What you need to do: Only one span of the listing below should come back. It runs from the line with "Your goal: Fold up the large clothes" through the line with "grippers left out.", and each of its lines must be reproduced exactly.
━━ Task data ━━
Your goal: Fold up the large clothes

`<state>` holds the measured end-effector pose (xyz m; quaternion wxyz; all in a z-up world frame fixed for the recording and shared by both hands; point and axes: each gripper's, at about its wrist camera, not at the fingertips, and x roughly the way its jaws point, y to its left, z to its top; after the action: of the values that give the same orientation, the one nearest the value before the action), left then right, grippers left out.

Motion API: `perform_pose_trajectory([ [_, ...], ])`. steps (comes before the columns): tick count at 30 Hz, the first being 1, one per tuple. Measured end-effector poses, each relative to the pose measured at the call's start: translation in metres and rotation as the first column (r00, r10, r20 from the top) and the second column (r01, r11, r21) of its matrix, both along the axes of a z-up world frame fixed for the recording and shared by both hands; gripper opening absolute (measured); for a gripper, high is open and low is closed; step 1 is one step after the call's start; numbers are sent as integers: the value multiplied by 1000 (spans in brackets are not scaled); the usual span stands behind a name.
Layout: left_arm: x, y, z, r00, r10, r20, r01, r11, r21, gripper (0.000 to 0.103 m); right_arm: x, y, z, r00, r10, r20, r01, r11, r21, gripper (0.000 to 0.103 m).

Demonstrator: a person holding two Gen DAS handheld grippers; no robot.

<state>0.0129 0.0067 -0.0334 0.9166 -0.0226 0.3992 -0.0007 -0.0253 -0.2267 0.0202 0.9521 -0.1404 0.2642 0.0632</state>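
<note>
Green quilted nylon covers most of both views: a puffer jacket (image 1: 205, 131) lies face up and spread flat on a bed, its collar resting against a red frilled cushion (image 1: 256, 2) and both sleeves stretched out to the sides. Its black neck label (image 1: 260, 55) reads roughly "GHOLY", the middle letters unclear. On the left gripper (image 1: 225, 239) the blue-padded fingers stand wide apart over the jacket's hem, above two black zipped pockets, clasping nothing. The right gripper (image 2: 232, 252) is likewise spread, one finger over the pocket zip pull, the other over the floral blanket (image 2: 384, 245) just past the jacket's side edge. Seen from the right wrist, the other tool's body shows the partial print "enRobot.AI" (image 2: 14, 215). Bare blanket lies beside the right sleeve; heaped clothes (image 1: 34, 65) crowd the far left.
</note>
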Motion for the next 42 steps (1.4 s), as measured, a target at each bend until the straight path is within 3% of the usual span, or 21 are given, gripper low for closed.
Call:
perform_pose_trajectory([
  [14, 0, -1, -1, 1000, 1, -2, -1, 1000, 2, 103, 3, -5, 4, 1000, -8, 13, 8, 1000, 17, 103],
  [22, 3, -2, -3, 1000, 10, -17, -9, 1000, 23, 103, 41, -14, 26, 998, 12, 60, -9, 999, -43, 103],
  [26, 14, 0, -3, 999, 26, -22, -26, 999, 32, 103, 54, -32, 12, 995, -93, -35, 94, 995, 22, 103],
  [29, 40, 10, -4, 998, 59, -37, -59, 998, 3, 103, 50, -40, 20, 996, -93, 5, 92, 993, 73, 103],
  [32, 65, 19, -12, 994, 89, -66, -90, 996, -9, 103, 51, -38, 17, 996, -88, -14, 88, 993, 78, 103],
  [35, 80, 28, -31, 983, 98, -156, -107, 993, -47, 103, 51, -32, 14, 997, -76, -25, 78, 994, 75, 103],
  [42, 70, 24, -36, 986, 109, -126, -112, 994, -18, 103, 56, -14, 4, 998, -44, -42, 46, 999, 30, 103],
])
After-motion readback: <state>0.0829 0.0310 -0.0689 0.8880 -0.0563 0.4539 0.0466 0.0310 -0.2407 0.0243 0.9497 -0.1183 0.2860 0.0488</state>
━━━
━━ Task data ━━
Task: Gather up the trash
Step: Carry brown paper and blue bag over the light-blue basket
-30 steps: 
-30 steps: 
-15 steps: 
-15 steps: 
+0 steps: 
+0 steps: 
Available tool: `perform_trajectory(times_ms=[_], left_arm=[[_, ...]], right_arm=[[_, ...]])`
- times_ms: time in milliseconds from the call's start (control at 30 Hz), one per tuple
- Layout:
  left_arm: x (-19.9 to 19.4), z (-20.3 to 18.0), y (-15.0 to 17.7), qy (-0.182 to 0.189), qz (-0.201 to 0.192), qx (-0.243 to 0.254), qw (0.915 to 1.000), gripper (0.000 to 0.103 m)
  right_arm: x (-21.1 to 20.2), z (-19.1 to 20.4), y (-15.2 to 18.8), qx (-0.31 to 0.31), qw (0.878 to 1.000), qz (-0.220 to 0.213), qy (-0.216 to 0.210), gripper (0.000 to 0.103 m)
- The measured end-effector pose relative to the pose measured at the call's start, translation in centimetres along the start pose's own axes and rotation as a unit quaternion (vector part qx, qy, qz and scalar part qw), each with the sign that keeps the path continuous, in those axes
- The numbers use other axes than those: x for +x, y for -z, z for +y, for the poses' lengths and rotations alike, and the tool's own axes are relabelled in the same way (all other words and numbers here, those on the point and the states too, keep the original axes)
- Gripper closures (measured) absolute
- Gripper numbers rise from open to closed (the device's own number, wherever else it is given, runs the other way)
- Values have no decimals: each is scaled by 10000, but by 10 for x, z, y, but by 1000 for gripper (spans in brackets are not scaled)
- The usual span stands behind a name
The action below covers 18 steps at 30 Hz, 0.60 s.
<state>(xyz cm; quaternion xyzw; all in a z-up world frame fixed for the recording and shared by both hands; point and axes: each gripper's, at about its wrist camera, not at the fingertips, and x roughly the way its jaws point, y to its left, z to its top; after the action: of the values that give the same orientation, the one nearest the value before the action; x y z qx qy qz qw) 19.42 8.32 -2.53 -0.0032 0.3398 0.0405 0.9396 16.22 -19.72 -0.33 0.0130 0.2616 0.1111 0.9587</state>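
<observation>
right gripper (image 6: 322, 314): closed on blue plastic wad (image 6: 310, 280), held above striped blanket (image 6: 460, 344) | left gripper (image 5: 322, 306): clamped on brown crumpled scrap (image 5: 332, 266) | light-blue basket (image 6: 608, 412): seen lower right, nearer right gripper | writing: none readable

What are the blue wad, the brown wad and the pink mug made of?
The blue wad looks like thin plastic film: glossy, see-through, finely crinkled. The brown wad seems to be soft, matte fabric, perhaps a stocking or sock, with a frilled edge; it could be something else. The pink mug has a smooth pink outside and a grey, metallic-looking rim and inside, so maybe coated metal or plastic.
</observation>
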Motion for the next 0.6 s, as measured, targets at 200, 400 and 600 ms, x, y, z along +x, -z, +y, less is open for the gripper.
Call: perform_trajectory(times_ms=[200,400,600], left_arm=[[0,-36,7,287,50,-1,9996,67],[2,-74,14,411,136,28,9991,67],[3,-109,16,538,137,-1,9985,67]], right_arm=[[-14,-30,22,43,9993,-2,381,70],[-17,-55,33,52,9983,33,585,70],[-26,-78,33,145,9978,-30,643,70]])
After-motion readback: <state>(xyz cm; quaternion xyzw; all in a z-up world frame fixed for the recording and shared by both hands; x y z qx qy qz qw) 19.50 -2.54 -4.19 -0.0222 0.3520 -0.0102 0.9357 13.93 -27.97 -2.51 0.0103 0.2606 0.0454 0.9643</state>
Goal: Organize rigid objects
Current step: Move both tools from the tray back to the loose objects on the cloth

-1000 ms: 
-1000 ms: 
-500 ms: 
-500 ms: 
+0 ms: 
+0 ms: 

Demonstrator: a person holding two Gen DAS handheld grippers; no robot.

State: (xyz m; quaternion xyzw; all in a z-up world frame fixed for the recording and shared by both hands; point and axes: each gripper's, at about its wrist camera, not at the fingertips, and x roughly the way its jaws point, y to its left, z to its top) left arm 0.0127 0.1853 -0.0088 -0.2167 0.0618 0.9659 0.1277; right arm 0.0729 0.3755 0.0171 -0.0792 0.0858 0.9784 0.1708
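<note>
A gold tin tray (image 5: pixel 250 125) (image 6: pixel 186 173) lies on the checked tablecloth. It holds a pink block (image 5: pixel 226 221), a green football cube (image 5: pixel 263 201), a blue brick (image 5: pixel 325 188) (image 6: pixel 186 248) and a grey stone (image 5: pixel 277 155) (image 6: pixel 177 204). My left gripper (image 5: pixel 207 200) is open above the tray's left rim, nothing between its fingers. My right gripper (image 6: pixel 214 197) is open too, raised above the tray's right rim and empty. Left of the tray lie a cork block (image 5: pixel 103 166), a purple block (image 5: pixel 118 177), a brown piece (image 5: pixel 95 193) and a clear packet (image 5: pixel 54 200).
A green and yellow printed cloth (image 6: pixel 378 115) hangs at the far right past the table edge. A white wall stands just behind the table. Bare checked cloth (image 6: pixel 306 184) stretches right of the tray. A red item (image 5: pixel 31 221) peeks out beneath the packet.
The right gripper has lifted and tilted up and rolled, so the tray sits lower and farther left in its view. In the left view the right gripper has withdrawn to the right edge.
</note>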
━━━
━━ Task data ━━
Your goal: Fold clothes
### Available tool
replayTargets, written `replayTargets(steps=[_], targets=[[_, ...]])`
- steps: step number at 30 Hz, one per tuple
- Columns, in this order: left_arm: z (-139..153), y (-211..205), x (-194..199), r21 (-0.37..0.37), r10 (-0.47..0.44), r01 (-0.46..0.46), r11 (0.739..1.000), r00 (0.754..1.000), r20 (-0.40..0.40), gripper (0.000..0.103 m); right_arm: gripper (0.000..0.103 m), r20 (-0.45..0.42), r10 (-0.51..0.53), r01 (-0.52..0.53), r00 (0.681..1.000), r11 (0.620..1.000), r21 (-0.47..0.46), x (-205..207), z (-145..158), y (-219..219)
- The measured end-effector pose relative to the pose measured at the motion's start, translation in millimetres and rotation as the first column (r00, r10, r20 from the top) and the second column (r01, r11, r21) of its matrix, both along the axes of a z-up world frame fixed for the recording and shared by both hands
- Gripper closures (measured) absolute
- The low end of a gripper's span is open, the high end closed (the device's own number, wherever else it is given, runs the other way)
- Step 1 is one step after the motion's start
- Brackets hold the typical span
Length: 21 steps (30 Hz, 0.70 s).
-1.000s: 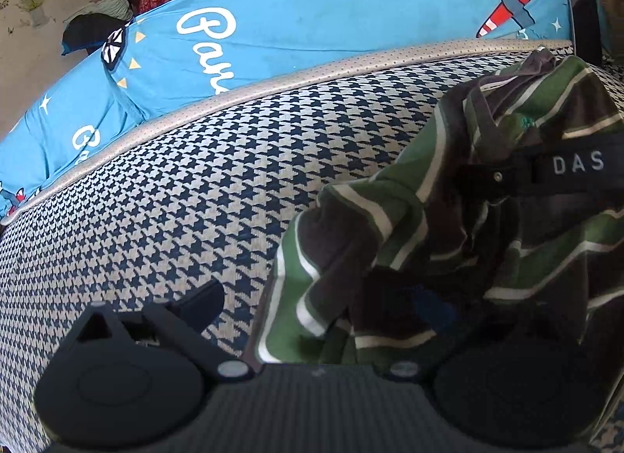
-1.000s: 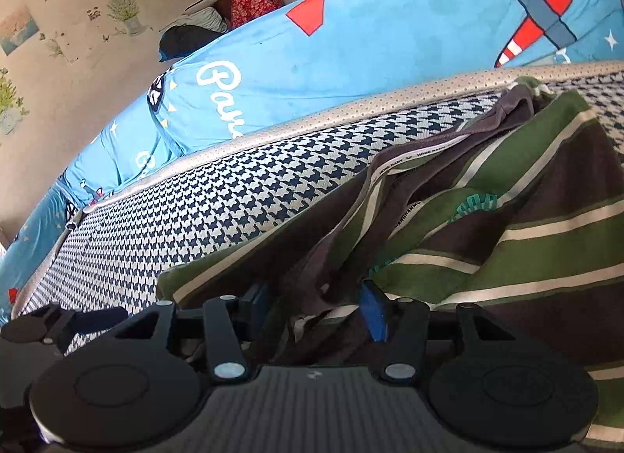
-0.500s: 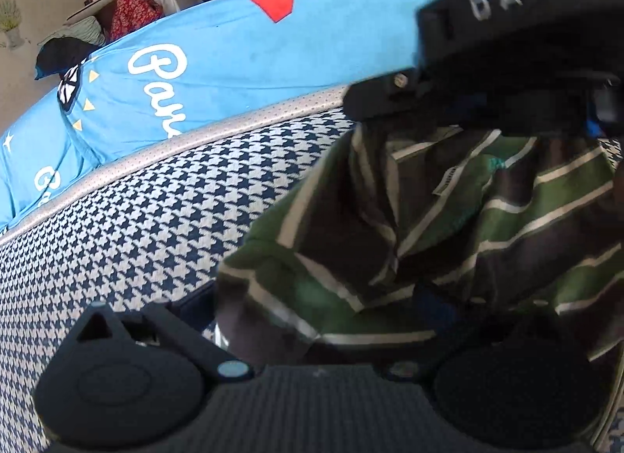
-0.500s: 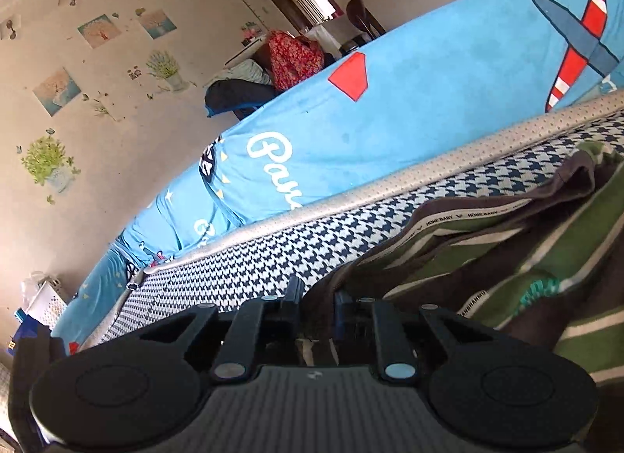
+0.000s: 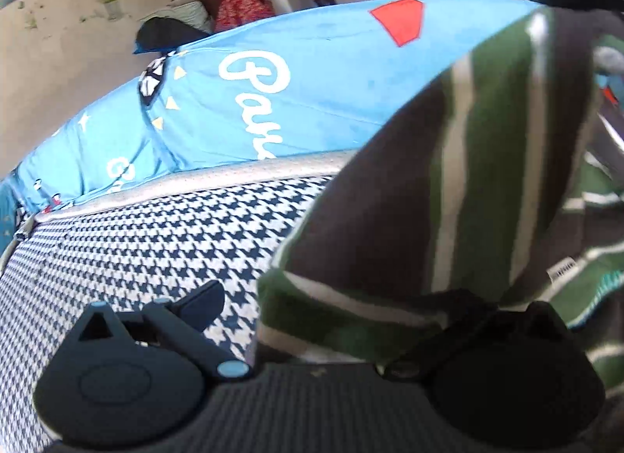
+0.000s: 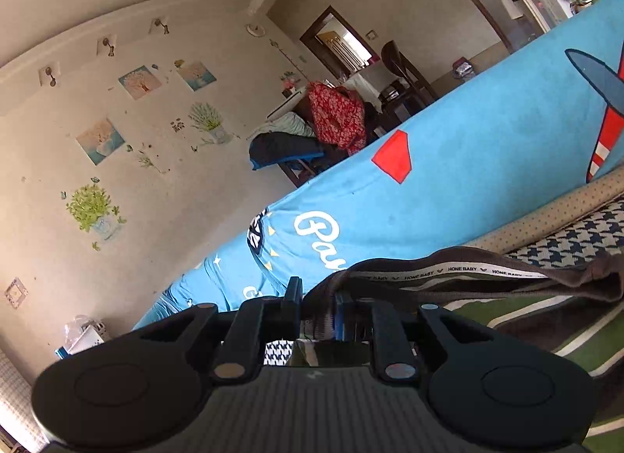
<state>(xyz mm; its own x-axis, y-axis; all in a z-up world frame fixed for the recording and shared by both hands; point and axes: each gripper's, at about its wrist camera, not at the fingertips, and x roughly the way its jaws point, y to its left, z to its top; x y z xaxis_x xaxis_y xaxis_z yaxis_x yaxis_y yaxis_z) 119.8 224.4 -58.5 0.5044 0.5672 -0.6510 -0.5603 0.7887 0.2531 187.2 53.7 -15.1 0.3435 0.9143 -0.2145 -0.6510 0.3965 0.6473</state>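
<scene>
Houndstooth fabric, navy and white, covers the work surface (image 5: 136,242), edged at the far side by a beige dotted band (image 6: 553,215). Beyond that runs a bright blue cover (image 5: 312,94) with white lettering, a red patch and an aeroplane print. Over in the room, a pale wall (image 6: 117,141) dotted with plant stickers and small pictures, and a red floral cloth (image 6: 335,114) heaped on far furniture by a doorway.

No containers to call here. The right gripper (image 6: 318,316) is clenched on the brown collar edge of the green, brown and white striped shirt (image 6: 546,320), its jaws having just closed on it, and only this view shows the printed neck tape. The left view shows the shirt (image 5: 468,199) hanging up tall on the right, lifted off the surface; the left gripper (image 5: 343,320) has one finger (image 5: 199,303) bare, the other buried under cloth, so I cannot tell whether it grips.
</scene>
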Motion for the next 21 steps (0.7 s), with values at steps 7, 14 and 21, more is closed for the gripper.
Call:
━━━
Worked solution:
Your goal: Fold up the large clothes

`<state>` holds the measured end-effector pose (xyz m; quaternion wxyz; all in a z-up world frame fixed for the recording and shared by both hands; point and axes: each gripper's, at about its wrist camera, not at the fingertips, and x roughly the way its jaws point, y to its left, z to its top; after the action: of the values that give the same orientation, the one nearest the value before the action), left then right, grippers left out.

Fully answered, the exercise is complete.